3.2 Formation of transparent conductive layer Indium tin oxide (ITO) with a thickness of about 400Ω on the surface of the laminates a to m and the films n and o (the side where the hard coat layer is not formed) The transparent conductive layer which consists of was formed using sputtering method, and the transparent conductive film for touchscreens of Examples 19-27 and Comparative Examples 13-16, and the transparent conductive film for touchscreens of Comparative Examples 17 and 18 were obtained. .

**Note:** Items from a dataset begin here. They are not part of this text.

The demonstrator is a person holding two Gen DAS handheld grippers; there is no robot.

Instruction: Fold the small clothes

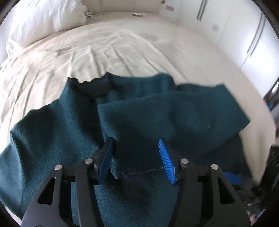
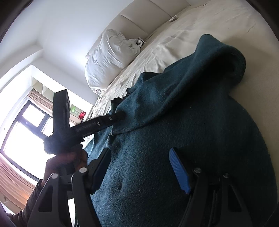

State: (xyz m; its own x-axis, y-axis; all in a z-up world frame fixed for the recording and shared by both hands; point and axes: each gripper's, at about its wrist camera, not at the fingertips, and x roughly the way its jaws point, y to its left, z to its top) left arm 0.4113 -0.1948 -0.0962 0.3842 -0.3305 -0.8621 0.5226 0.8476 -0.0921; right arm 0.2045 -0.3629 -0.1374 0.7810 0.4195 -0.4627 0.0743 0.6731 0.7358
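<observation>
Both claws wide, green garment on bed.
Your left claw [image 1: 135,157] gapes over a raised fold of the teal fleece garment [image 1: 73,132], gripping nothing; your right claw [image 2: 139,167] gapes above it too, on the bed [image 1: 122,52].

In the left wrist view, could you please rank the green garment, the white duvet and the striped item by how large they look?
1. Green garment, by far the largest, though it lies nearest the camera.
2. White duvet, bundled at the far end of the bed.
3. Striped item, a small patch beside the duvet.
</observation>
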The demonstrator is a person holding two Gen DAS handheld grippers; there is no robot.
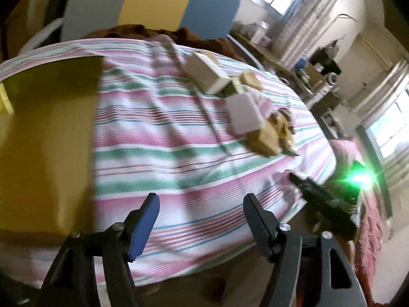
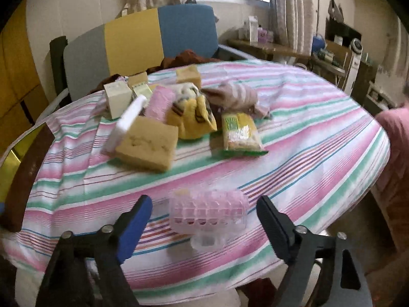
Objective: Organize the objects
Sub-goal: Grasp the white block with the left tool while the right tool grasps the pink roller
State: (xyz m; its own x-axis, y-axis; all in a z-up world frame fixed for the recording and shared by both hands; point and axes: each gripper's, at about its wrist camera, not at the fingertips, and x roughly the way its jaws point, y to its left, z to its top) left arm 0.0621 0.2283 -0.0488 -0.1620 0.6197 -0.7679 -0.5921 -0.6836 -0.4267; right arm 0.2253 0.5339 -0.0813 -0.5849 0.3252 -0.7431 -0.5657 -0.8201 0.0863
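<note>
A striped bedsheet point(image 2: 294, 138) was noted. Between the spread right gripper point(image 2: 204, 220) jaws lay a pink ridged roller point(image 2: 208, 215), untouched; centred, gentle closure was advised. The left gripper point(image 1: 200, 212) stood spread, empty.

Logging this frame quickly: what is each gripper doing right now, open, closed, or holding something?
Left gripper: open, nothing between its jaws.
Right gripper: open; the pink plastic roller lies between the jaws, not gripped.

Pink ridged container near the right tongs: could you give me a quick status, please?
Both tongs open, empty. Pink container lies loose on striped cloth between the right tongs, untouched. Nothing in the way.
</note>
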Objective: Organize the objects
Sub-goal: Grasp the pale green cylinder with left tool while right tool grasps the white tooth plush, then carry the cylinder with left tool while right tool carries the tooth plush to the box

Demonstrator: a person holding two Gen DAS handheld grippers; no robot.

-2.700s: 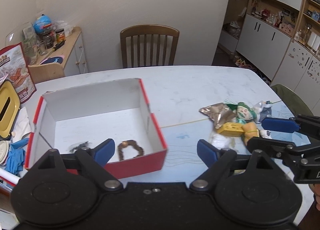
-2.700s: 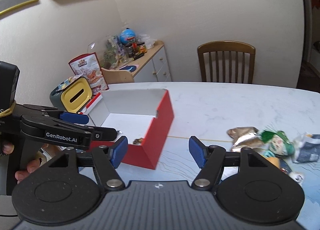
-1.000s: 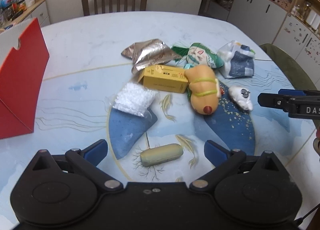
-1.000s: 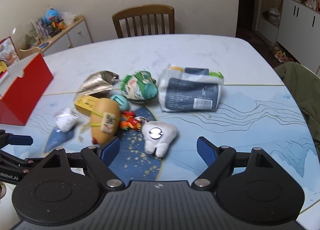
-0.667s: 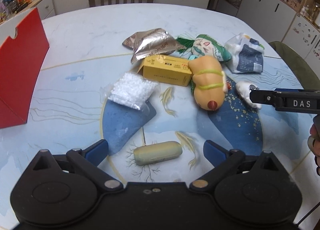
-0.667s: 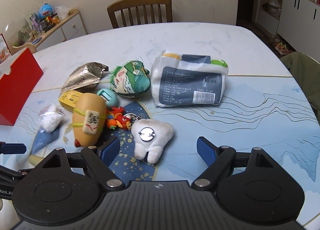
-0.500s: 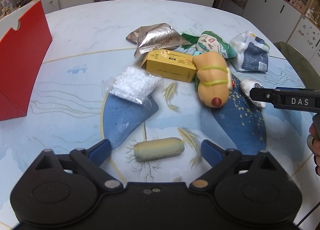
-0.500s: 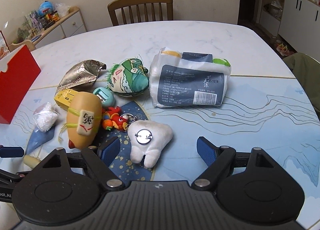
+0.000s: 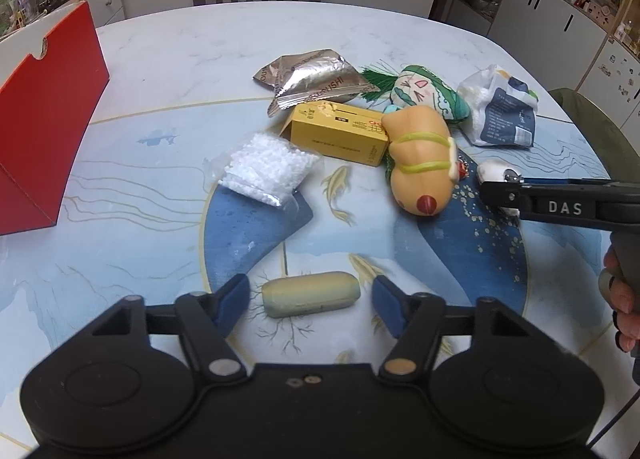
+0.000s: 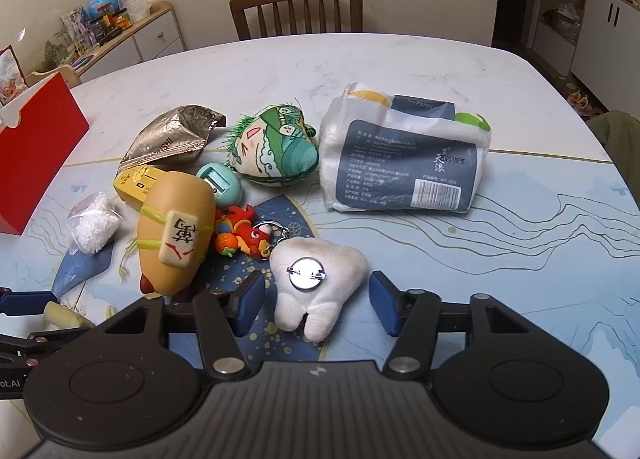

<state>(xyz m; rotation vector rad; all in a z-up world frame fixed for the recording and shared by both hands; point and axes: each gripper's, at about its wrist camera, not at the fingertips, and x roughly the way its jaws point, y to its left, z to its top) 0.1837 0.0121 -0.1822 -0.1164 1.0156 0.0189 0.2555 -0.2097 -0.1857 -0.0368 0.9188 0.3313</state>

(1) Martens hardness The adhesive layer coating liquids S1 to S9 of Examples 19 to 27 and Comparative Examples 13 to 16 are applied to a transparent polyester film F (Cosmo Shine A4300: Toyobo Co., Ltd.) having a thickness of 188 μm so that the thickness becomes 10 μm. Was applied by a bar coating method. A release film is bonded onto the adhesive layer , the adhesive layer coating solutions S1 to S4 and S6 to S9 are irradiated with ultraviolet rays (irradiation amount 1000 mJ), the adhesive layer is cured, and the adhesive layer coating solution S5 is irradiated with ultraviolet rays. Without heat curing. Its After the release film was peeled from the adhesive layer, the hardness of the surface of the adhesive layer after curing, were measured in the same manner as in Example 1-9. The results are shown in Table 3.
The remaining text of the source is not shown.